▶ [ABOUT THIS EXERCISE] Your output should repeat the entries below exactly. It should contain no images.

▶ [DATA]
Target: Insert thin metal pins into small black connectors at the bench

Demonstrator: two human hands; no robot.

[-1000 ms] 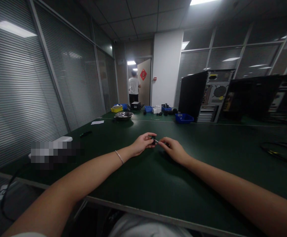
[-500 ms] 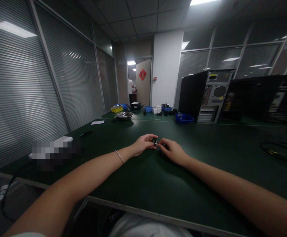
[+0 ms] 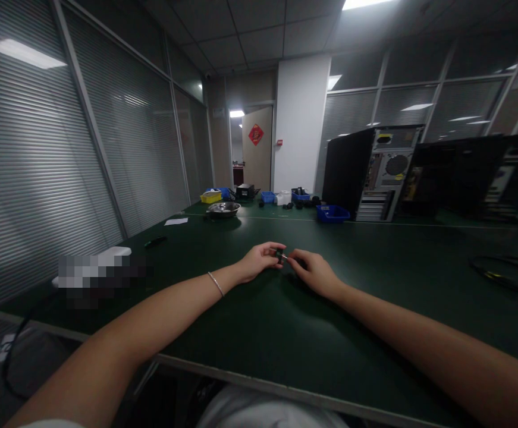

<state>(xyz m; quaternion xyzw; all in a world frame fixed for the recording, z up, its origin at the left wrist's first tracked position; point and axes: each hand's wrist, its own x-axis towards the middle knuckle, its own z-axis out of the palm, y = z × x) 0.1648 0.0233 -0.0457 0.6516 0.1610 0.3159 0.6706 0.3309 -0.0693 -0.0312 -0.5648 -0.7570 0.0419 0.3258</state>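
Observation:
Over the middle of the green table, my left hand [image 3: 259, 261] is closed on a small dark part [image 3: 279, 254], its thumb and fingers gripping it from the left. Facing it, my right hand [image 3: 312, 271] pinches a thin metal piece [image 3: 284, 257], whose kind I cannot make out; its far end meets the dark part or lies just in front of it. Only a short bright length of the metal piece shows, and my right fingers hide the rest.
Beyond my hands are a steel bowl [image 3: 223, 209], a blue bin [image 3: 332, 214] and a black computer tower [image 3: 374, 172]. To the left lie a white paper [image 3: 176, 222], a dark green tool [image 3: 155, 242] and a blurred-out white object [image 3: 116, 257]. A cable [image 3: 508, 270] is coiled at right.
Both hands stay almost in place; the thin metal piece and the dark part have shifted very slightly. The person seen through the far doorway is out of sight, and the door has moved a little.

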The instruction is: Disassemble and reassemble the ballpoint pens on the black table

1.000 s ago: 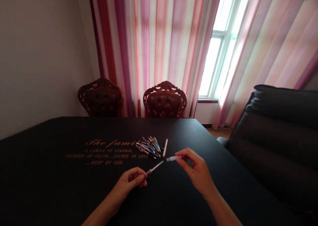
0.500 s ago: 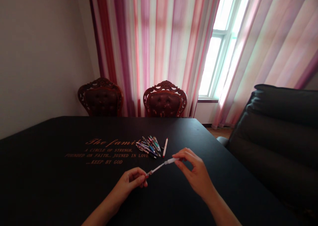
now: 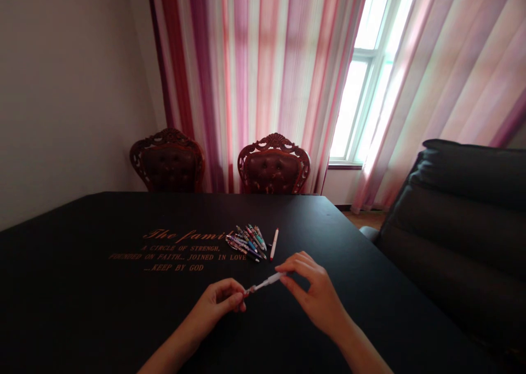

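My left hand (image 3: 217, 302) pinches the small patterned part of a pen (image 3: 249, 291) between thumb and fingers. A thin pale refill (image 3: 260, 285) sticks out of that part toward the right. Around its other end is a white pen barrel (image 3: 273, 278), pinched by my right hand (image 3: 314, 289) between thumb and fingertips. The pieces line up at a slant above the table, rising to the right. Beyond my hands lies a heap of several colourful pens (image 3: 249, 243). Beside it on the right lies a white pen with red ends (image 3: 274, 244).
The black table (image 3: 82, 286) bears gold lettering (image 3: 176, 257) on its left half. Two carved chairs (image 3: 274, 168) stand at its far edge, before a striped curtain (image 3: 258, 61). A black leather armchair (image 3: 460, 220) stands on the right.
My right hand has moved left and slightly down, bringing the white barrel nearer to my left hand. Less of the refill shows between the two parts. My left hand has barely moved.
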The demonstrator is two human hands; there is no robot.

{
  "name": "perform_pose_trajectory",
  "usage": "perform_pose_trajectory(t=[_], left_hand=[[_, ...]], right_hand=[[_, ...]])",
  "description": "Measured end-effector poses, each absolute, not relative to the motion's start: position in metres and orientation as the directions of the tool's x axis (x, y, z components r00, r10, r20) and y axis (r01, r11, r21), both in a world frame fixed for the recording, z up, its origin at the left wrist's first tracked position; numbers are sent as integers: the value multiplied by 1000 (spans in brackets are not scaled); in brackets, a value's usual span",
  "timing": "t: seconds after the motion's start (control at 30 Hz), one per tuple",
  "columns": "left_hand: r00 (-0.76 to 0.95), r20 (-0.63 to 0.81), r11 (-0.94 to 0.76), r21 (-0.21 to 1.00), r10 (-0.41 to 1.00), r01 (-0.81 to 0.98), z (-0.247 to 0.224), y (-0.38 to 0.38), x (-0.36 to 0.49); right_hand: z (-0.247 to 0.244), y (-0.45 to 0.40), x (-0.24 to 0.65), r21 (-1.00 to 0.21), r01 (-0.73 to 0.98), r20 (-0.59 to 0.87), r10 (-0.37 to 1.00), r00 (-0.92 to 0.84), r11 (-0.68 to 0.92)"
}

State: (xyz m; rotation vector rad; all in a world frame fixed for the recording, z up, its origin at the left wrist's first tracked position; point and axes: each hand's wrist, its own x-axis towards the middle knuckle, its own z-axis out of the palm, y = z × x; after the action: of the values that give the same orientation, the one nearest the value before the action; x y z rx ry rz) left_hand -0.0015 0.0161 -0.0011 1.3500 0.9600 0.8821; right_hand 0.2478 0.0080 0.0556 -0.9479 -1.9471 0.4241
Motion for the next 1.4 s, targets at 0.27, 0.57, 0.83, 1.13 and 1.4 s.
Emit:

▶ [EXERCISE OUTPUT]
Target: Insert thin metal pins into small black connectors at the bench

Demonstrator: two human hands; no robot.

[-1000 ms] 
[-500 ms] 
[+0 ms] 

<state>(xyz m; quaternion xyzw; all in a world frame fixed for the recording, z up, its origin at the left wrist's first tracked position; point and axes: each hand's wrist, its own x-axis towards the middle knuckle, its own z-axis out of the palm, y = z × x) 0.1648 0.0233 -0.0457 0.6516 0.1610 0.3159 0.6706 0.3309 -0.0693 -0.0312 -0.5648 -0.7570 0.0419 0.3258</state>
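Observation:
Over the middle of the green table, my left hand [image 3: 259, 261] is closed on a small dark part [image 3: 279, 254], its thumb and fingers gripping it from the left. Facing it, my right hand [image 3: 312, 271] pinches a thin metal piece [image 3: 284, 257], whose kind I cannot make out; its far end meets the dark part or lies just in front of it. Only a short bright length of the metal piece shows, and my right fingers hide the rest.
Beyond my hands are a steel bowl [image 3: 223, 209], a blue bin [image 3: 332, 214] and a black computer tower [image 3: 374, 172]. To the left lie a white paper [image 3: 176, 222], a dark green tool [image 3: 155, 242] and a blurred-out white object [image 3: 116, 257]. A cable [image 3: 508, 270] is coiled at right.
Both hands stay almost in place; the thin metal piece and the dark part have shifted very slightly. The person seen through the far doorway is out of sight, and the door has moved a little.
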
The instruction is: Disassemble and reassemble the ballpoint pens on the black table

1.000 s ago: 
0.500 s ago: 
now: 

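My left hand (image 3: 217, 302) pinches the small patterned part of a pen (image 3: 249, 291) between thumb and fingers. A thin pale refill (image 3: 260, 285) sticks out of that part toward the right. Around its other end is a white pen barrel (image 3: 273, 278), pinched by my right hand (image 3: 314, 289) between thumb and fingertips. The pieces line up at a slant above the table, rising to the right. Beyond my hands lies a heap of several colourful pens (image 3: 249, 243). Beside it on the right lies a white pen with red ends (image 3: 274, 244).
The black table (image 3: 82, 286) bears gold lettering (image 3: 176, 257) on its left half. Two carved chairs (image 3: 274, 168) stand at its far edge, before a striped curtain (image 3: 258, 61). A black leather armchair (image 3: 460, 220) stands on the right.
My right hand has moved left and slightly down, bringing the white barrel nearer to my left hand. Less of the refill shows between the two parts. My left hand has barely moved.
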The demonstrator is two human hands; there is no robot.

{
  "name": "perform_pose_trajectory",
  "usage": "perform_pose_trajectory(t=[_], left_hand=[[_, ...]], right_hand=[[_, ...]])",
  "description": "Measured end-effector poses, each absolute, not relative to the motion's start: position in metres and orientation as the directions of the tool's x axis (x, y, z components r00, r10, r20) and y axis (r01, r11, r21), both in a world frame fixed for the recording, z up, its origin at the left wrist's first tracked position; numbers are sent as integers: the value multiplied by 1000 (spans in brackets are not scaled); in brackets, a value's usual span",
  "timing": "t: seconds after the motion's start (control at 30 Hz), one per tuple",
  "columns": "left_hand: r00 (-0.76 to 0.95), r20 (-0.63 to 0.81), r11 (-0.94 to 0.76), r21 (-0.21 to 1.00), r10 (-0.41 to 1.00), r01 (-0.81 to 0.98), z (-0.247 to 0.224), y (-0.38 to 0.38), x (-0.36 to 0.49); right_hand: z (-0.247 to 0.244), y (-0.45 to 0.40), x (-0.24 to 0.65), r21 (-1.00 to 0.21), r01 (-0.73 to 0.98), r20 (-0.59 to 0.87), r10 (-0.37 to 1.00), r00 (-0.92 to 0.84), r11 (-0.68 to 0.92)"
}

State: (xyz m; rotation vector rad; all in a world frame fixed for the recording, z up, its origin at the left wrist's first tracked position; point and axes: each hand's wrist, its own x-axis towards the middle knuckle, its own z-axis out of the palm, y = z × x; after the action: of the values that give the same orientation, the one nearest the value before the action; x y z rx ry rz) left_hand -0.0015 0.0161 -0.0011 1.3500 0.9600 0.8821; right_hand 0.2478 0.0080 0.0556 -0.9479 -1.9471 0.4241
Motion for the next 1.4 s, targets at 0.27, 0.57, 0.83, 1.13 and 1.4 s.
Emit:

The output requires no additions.